Recently, I have the need to parallelize my code, especially for cross validation process in machine learning as I could not use sklearn’s built in CV functions due to specific reason. I have no prior knowledge about multiprocessing and would gracefully admit that my coding skills are not splendid. However, due to the need of finishing my research project, I recently bumped into a post on stackoverflow which taught me how to parallelize nested loops in a pretty simple way. Thanks to Chris Arndt who posted his solution here . Here, I will briefly explain the code in a cross validation setting.

Due to some reason related to daemon (explained in the post), we couldn’t set up Pool() twice for each loop. Hence, we will need to define a class which overcomes that.

import multiprocessing
import multiprocessing.pool as pool

#These are directly copied from the post, credits to Chris!
class NoDaemonProcess(multiprocessing.Process):
    # make 'daemon' attribute always return False
    def _get_daemon(self):
        return False
    def _set_daemon(self, value):
        pass
    daemon = property(_get_daemon, _set_daemon)

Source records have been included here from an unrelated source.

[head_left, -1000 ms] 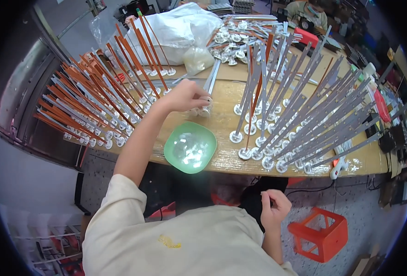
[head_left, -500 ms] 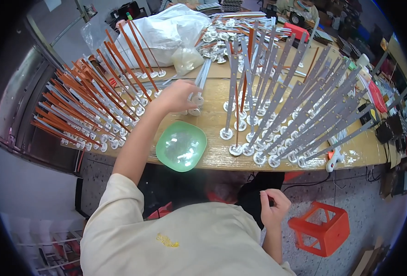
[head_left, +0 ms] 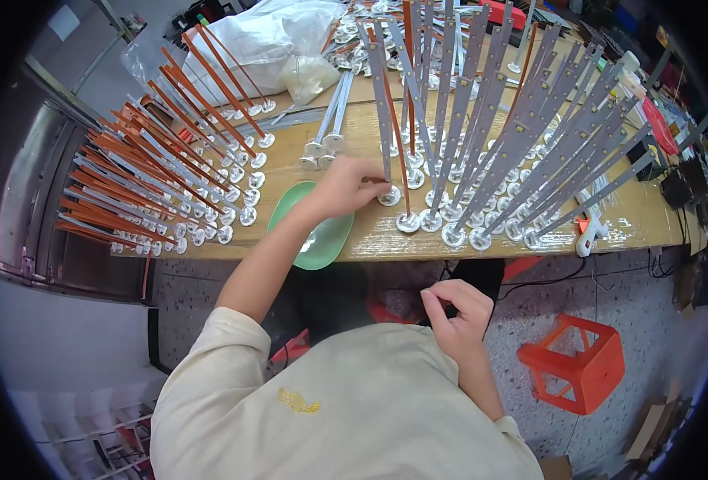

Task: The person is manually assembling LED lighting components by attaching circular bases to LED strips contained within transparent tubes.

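The left hand (head_left: 344, 186) reaches forward over the wooden table (head_left: 642, 210), and its fingers close around the round white base (head_left: 389, 195) of a grey strip (head_left: 379, 96) that stands upright on the table. The base rests on the table near its front edge, just at the fingertips. Under the left wrist there is a green bowl (head_left: 312, 228), which lies at the front edge of the table and hangs partly over it; something clear and shiny is inside, but I cannot tell what. To the right of the hand many more grey strips (head_left: 530, 136) stand close together on white round bases, and some have an orange side. To the left, a group of orange strips (head_left: 142, 172) stands on similar bases and appears to lean outwards. Two strips (head_left: 331, 120) lie flat on the table behind the hand. A white plastic bag (head_left: 274, 40) is at the far side. The right hand (head_left: 458, 314) is low, near the body, below the table edge, with fingers curled in; I cannot tell if it holds something. A red stool (head_left: 582, 364) stands on the floor at the right.
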A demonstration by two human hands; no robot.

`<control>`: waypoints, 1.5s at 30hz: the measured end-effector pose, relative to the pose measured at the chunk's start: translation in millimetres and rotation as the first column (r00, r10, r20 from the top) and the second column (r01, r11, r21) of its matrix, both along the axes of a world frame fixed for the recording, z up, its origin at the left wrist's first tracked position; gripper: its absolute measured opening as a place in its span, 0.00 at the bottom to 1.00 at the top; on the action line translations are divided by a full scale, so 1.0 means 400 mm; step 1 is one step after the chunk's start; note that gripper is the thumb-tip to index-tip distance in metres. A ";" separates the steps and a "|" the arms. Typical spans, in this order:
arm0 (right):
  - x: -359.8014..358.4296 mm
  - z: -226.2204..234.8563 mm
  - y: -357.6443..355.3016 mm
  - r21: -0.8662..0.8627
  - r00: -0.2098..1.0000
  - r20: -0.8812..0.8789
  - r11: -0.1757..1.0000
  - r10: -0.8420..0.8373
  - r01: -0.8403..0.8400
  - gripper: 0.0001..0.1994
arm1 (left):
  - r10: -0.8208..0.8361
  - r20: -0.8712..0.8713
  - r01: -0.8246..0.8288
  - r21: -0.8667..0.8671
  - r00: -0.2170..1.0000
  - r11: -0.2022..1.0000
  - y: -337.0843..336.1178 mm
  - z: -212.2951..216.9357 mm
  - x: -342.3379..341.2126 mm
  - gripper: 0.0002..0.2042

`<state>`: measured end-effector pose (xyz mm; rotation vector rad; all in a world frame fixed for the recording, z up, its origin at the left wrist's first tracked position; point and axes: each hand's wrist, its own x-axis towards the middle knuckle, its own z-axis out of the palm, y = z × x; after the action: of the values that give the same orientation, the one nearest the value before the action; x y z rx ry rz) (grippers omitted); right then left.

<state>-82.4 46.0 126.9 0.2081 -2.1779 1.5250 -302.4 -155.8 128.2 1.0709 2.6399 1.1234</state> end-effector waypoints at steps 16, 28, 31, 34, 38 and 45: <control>-0.166 0.053 -0.137 0.016 0.921 -0.382 0.998 0.069 -0.068 0.20 | 0.104 0.331 -0.273 0.519 0.938 0.810 -0.072 0.149 0.255 0.08; -0.123 0.043 -0.199 0.063 0.923 -0.366 0.993 0.118 -0.102 0.16 | -0.007 0.521 -0.416 0.688 0.853 0.594 -0.091 0.086 0.406 0.19; -0.132 0.052 -0.209 0.068 0.905 -0.410 0.994 0.109 -0.089 0.17 | 0.014 0.414 -0.339 0.725 0.910 0.599 -0.099 0.082 0.418 0.26; -0.140 0.063 -0.202 0.055 0.910 -0.393 0.991 0.135 -0.123 0.15 | 0.015 0.357 -0.296 0.747 0.934 0.595 -0.098 0.092 0.422 0.32; -0.144 0.074 -0.202 0.017 0.898 -0.401 0.982 0.180 -0.189 0.15 | 0.058 0.185 -0.177 0.738 0.981 0.651 -0.130 0.082 0.422 0.24; -0.139 0.101 -0.195 0.086 0.906 -0.382 0.984 0.180 -0.159 0.16 | 0.162 0.052 -0.165 0.532 0.985 0.831 -0.129 0.097 0.398 0.13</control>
<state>-138.0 -32.1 167.3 0.6759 -1.9192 1.3735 -143.1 -207.2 167.2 0.9021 2.5055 1.9809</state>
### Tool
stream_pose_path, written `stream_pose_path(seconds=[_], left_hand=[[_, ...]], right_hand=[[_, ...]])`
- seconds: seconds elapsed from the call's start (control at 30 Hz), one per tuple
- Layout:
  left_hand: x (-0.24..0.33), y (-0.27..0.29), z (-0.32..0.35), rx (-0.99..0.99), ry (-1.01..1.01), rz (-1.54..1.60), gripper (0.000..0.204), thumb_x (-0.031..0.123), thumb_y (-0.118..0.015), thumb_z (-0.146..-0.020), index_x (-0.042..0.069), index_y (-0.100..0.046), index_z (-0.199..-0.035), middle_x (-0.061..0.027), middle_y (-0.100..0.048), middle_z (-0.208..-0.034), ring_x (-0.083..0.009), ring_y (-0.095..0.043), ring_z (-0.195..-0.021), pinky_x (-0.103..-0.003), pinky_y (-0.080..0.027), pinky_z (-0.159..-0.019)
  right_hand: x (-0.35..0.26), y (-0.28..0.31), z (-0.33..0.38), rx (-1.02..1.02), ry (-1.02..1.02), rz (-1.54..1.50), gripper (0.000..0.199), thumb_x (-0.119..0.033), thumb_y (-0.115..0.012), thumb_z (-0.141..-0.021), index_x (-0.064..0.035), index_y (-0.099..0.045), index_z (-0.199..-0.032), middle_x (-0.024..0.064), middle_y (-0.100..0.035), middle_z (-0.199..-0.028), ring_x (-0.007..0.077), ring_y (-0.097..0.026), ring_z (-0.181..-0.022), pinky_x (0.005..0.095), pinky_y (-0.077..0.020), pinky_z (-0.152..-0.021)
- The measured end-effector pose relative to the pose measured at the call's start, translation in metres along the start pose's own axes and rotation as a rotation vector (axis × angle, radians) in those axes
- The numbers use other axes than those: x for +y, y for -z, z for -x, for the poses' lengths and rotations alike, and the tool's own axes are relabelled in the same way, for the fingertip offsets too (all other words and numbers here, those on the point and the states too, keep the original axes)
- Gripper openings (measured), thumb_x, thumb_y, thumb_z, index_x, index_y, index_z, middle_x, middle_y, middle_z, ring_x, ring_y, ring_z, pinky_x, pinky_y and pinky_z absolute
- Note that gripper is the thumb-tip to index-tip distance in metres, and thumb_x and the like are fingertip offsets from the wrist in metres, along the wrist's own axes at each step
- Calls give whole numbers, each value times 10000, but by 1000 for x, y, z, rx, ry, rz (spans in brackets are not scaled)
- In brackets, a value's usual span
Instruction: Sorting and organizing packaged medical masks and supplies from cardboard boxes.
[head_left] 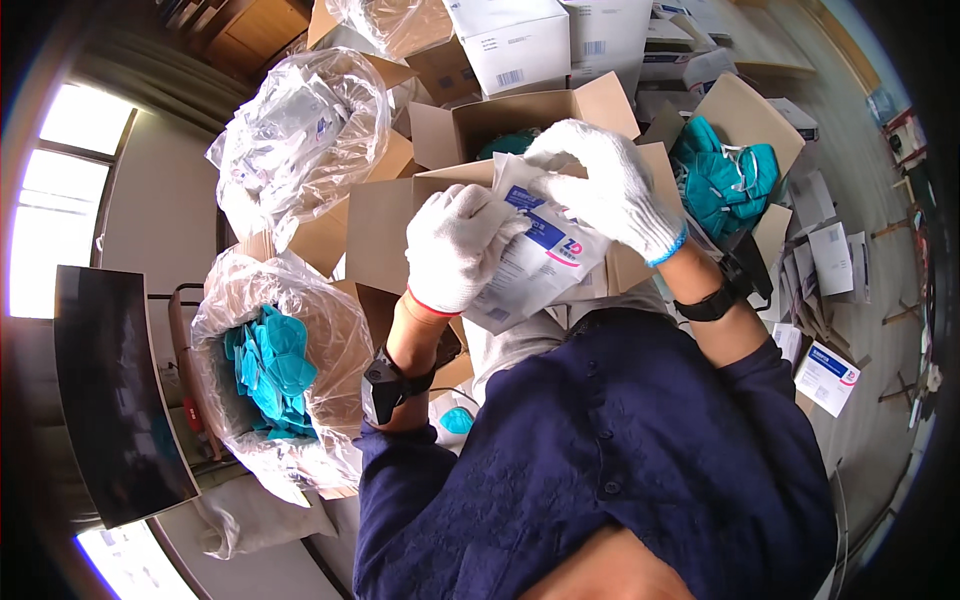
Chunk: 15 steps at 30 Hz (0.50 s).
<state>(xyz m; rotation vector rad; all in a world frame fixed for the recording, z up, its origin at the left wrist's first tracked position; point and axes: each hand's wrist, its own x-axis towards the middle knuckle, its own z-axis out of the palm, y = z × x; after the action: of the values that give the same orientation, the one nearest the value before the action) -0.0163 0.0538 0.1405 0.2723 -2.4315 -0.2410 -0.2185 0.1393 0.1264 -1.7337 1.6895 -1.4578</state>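
Note:
In front of my body I hold a white flat packet [520, 285] with blue and pink print. My left hand [458, 245], in a white knit glove with a red cuff, is closed with its fingertips on the packet's left edge. My right hand [608, 185], in a white glove with a blue cuff, curls over the packet's upper right part, its thumb and fingers closed on it. Below and beyond the packet stands an open cardboard carton [470, 130]; some teal masks [510, 145] show inside it. Whether the packet contains anything cannot be seen.
To the left, a plastic-lined carton holds teal masks [275, 370]; another plastic bag [300, 120] behind it holds white packets. Teal masks with white straps [725, 180] fill a carton at right. White boxes [515, 50] stack at the back. A printed box [827, 378] lies right.

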Motion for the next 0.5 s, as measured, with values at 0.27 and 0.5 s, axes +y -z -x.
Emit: stream_pose_path(seconds=[0.27,0.5], left_hand=[[-1,-13,3,-52,98,-25,148,161,-771,-780,65,-659,-793,-67,-612,-793,-274,-623,-690,-348,-506,-622],[-16,-40,8,57,499,250,157,116,-756,-805,45,-661,-909,-96,-645,-858,-289,-665,-765,-339,-534,-695]], right_hand=[[-8,-18,-1,-9,41,-85,152,-171,-694,-832,-66,-657,-937,96,-680,-897,305,-661,-820,386,-523,-745],[18,-36,5,81,162,78,91,-147,-667,-812,-72,-707,-842,86,-679,-880,293,-647,-807,388,-529,-729]])
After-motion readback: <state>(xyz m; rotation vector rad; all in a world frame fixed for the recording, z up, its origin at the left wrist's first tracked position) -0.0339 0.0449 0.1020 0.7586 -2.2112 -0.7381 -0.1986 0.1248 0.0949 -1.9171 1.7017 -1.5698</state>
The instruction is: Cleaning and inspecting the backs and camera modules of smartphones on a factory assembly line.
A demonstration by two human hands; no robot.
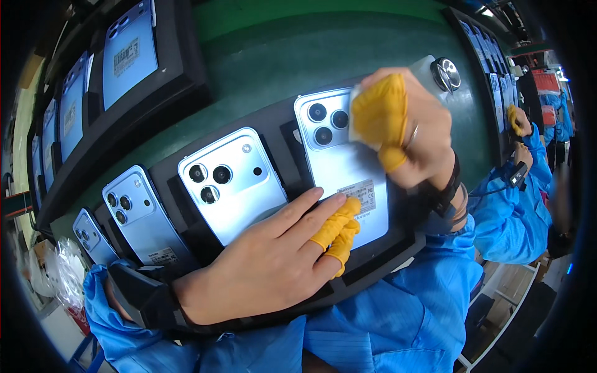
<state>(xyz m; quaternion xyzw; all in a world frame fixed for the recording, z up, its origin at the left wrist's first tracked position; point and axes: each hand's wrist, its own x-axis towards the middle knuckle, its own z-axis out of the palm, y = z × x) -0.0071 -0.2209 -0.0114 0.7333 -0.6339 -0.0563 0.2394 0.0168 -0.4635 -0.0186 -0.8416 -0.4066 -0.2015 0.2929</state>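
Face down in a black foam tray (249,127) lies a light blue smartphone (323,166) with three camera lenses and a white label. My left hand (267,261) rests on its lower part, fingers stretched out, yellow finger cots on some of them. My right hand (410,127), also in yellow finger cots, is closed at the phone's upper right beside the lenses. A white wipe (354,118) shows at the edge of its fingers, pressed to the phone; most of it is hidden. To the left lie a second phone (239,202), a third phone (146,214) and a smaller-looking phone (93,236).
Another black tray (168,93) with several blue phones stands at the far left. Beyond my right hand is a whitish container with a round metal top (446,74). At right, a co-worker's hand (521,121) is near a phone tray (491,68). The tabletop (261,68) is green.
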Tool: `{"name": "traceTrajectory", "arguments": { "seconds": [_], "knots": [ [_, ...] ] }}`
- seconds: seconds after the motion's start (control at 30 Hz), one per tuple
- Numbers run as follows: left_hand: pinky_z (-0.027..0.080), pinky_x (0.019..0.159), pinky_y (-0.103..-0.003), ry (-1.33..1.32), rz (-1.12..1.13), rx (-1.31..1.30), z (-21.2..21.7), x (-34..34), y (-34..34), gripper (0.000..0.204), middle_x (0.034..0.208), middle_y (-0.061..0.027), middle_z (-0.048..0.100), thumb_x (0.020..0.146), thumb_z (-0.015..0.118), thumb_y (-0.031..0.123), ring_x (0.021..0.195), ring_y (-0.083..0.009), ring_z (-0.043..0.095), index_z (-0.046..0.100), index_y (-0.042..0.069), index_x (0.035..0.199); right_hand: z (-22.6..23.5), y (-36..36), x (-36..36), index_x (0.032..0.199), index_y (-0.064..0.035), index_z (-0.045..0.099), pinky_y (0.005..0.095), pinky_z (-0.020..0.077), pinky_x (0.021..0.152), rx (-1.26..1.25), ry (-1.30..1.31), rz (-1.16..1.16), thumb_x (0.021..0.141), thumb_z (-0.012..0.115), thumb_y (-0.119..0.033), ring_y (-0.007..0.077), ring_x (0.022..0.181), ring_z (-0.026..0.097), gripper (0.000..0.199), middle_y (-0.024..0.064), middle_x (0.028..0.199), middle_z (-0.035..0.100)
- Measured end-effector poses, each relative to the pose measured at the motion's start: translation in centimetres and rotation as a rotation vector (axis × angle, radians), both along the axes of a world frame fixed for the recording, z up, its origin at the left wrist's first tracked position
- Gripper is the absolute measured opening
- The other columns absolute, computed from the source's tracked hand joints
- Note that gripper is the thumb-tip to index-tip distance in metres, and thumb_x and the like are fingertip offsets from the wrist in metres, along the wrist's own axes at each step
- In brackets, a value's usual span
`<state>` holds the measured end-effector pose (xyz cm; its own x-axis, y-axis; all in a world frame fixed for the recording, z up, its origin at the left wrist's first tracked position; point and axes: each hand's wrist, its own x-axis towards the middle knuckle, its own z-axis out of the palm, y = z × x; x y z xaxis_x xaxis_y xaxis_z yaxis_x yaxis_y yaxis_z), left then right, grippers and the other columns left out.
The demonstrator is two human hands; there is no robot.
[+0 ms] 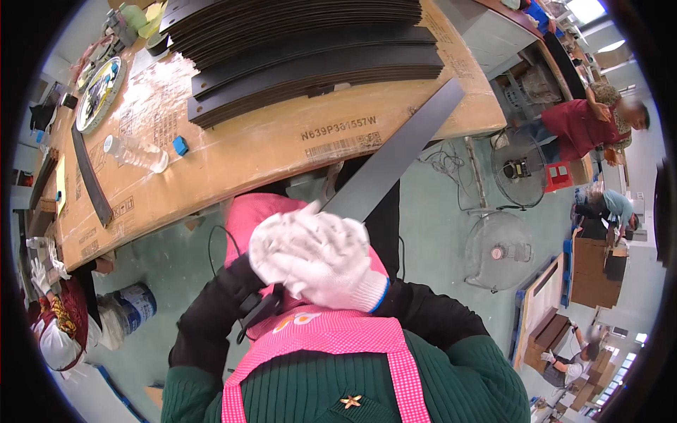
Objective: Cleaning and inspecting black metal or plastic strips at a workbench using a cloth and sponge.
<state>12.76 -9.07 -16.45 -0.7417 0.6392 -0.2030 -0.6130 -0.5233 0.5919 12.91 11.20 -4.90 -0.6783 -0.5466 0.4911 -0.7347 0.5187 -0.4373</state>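
Note:
Both my hands wear white knit gloves and come together over my lap, overlapping at the near end of a long dark grey panel (395,158). My right hand (342,271) has a blue-edged cuff and lies partly across my left hand (278,247). Their fingers look curled and pressed together, slightly blurred, so whatever they hold is hidden. Slanting up to the right, the panel rests its far end on the table, while its near end disappears behind the gloves. A black corded object (261,309) hangs beside my left wrist.
Stacked dark panels (310,70) cover the back of the cardboard-topped table (261,173). A clear bottle (137,155), a small blue block (180,146), a dark strip (90,176) and a round tray (102,99) lie leftward. Floor fans (499,252) stand at right; people work farther off.

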Motion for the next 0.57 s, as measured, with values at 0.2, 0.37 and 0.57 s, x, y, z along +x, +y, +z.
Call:
{"name": "traceTrajectory", "arguments": {
  "seconds": [0.2, 0.37, 0.57],
  "knots": [
    [0.057, 0.06, -0.039, -0.433, -0.341, 0.046, 8.4, 1.9, -3.5, 0.095, 0.114, -0.0352, 0.074, 0.11, 0.026, 0.074, 0.076, -0.0345, 0.075, 0.043, -0.005, 0.16, -2.4, 5.4, -10.1, 0.101, -0.0255, 0.081, 0.0491, 0.0545, 0.1, -0.013, -0.055, 0.023, 0.081, 0.073, -0.032, 0.0318, 0.122, 0.067, 0.022, 0.0041, 0.122, 0.076],
    [0.058, 0.055, -0.041, -0.474, -0.302, 0.026, 4.1, 2.4, -5.1, 0.104, 0.105, -0.0405, 0.073, 0.107, 0.027, 0.077, 0.067, -0.0373, 0.074, 0.035, -0.012, 0.161, -9.3, 16.2, -21.2, 0.111, -0.0195, 0.079, 0.0515, 0.0514, 0.106, 0.202, 0.136, -0.447, 0.089, 0.069, -0.033, 0.0349, 0.123, 0.065, 0.028, 0.0078, 0.127, 0.073],
    [0.063, 0.065, -0.044, -0.508, -0.319, 0.155, 1.0, 2.3, -6.4, 0.085, 0.117, -0.041, 0.072, 0.112, 0.031, 0.068, 0.082, -0.0386, 0.078, 0.043, -0.001, 0.16, -11.2, 23.0, -28.8, 0.133, -0.0203, 0.076, 0.0478, 0.0407, 0.121, 0.265, -0.119, -0.743, 0.098, 0.066, -0.043, 0.0353, 0.143, 0.053, 0.043, 0.0078, 0.147, 0.066]
  ]
}}
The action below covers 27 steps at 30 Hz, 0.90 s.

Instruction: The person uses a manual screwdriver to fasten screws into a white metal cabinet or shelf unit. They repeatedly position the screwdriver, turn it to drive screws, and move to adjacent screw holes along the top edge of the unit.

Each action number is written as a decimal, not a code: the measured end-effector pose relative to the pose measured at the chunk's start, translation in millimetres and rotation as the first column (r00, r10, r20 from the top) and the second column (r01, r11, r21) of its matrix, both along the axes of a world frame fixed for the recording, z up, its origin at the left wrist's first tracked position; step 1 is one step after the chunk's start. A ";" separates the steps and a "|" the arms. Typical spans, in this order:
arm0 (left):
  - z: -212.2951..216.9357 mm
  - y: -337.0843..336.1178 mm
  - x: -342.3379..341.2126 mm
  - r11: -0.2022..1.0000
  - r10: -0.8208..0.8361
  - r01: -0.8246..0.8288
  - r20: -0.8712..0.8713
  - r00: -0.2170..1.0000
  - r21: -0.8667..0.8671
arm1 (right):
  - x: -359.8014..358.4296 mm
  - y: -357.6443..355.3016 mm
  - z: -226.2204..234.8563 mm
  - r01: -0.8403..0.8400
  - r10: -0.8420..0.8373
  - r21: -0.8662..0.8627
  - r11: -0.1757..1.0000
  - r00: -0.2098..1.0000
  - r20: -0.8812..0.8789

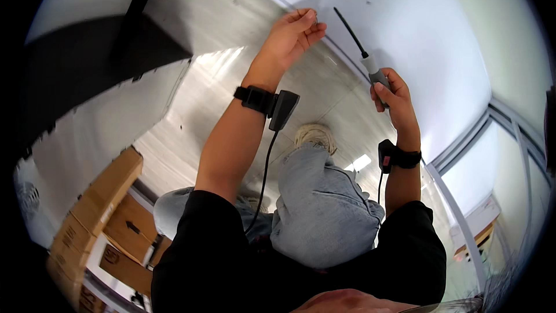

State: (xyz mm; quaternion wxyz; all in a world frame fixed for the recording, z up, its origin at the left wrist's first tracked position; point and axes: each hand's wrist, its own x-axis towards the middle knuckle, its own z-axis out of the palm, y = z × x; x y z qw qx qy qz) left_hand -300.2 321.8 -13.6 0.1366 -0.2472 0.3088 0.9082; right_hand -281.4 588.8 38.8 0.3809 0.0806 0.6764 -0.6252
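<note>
My right hand (pixel 395 94) is wrapped round the grey handle of a screwdriver (pixel 353 33). Its long dark shaft points up and to the left, close to a white wall (pixel 405 17). To the left of the tip, my left hand (pixel 294 36) is raised near the foot of the wall, thumb and fingers pinched together. A thin, dark, curved bit shows at those fingertips, too small to name. The screwdriver's tip and the left fingers are apart.
Cardboard boxes (pixel 95 214) stand at the lower left, below a black-topped piece of furniture (pixel 75 64). A grey metal frame (pixel 460 214) with glass is on the right. Cabled black devices are strapped to both wrists. My bent knee (pixel 324 208) is between my arms, above the pale floor (pixel 226 17).
</note>
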 end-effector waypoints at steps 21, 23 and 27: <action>-20.0 -142.3 299.4 0.613 0.782 -0.706 -0.147 0.605 0.354 | 72.1 -243.4 20.9 -0.868 0.892 0.208 0.450 0.429 -0.141; -23.5 -139.5 305.1 0.592 0.800 -0.727 -0.149 0.581 0.348 | 73.8 -246.1 18.9 -0.881 0.907 0.216 0.420 0.398 -0.138; -28.2 -144.2 312.9 0.578 0.815 -0.777 -0.124 0.566 0.251 | 73.6 -259.6 14.2 -0.896 0.923 0.238 0.376 0.338 -0.184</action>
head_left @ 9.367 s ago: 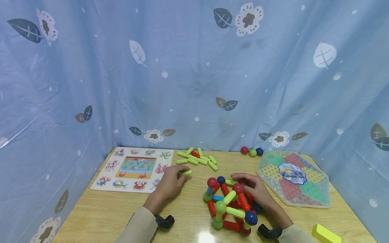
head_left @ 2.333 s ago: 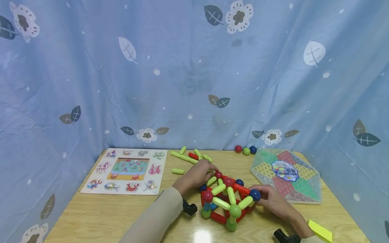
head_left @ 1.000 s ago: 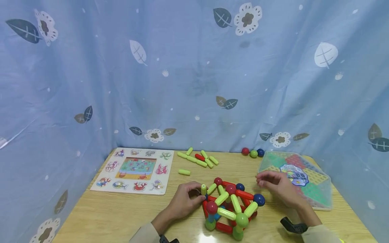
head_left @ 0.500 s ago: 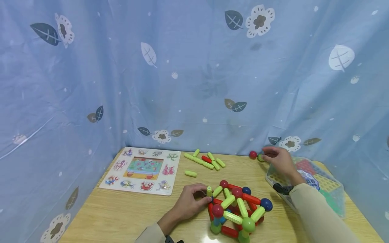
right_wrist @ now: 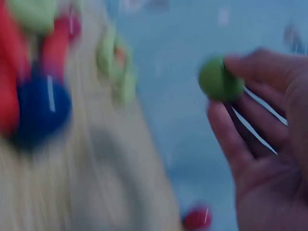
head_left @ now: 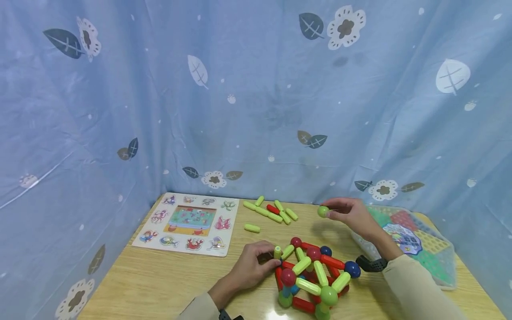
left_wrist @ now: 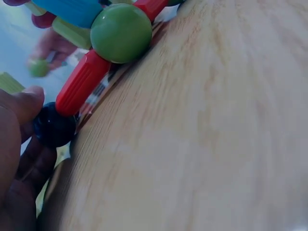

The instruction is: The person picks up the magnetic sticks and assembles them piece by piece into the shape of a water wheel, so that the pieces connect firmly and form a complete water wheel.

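Observation:
My right hand (head_left: 354, 218) pinches a green ball (head_left: 323, 211) between thumb and fingers, above the table and behind the ball-and-stick structure (head_left: 314, 254). That structure has red, yellow-green and blue sticks joined by coloured balls. At its left corner my left hand (head_left: 252, 266) grips a dark blue ball (left_wrist: 54, 125) low on the table, thumb on one side and fingers on the other. An upright yellow-green stick (head_left: 277, 252) stands on that corner, its top end bare. The right wrist view is blurred, but the green ball (right_wrist: 220, 79) shows at the fingertips.
Several loose yellow-green sticks (head_left: 262, 211) and a red one (head_left: 273, 209) lie at the back; one yellow-green stick (head_left: 252, 228) lies nearer. A picture puzzle board (head_left: 186, 224) is at left, a clear hexagonal box (head_left: 434, 249) at right. A red ball (right_wrist: 197, 217) shows beyond the right hand.
Yellow-green sticks have joined the structure's top, and one now stands upright at the left corner. My right hand left the structure, reached the back balls, picked up the green one and brought it leftward.

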Demonstrator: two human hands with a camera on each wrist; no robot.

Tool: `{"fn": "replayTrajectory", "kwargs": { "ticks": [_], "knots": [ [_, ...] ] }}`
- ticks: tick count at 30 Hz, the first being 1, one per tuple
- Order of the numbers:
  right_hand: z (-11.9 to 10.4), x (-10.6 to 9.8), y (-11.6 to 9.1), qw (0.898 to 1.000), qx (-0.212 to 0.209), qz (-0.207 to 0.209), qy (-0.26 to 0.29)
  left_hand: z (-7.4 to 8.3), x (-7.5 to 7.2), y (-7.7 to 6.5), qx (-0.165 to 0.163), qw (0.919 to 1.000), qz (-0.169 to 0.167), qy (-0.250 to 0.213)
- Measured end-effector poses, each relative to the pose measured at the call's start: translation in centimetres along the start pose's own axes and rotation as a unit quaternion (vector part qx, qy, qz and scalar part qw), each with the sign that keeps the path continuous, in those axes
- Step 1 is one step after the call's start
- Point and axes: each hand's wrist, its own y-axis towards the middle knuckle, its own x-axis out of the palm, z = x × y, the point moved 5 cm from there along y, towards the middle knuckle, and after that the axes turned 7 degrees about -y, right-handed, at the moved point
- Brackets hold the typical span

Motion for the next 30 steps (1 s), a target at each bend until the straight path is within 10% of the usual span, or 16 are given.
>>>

# We sub-class multiprocessing.pool.Pool instead of multiprocessing.Pool
# because the latter is only a wrapper function, not a proper class.
class MyPool(pool.Pool):
    Process = NoDaemonProcess

Say you want to parallelize two loops, first loop iterates over possible parameters you would like to experiment for your model, and 2nd loop iterates over different folds. You could do the following:

import multiprocessing
import itertools
from multiprocessing import Pool

#Assume possible_parameters is the list of parameters you would 
#like to try and tt_indices are the indices for each 
#fold e.g. return by StratifiedKFold()

def inner_loop(idx, model, X,y):
    #Do something...

    return accuracy

#For multiprocessing inner_loop
def inner_loop_multirun(args)
    return inner_loop(*args)

def outer_loop(param, X,y,model):
    tt_indices = StratifiedKFold(5).split(X,y)   #train test split indices

    #multiprocess inner loop
    n_jobs=None
    pool = Pool(n_jobs) #Default is None -> all cores

    #This returns a list where each element has the format of 
    #the object returned by inner_loop i.e. accuracy in this example
    inner_loop_returned = pool.map(inner_loop_multirun, 
            itertools.product([idx for idx in tt_indices], [model], [X], [y]))
        
    #Do something
    
    return accuracy_list

#For multiprocessing outer_loop
def outer_loop_multirun(args):
    return outer_loop(*args)

def main():
    #Do something

    n_jobs=None
    myPool = MyPool(n_jobs)
    
    #This returns a list where each element has the format of 
    #the object returned by outer_loop i.e. accuracy_list in this example
    outer_loop_returned = myPool.map(outer_loop_multirun, 
        itertools.product([param for param in possible_parameters], [X], [y], [model]))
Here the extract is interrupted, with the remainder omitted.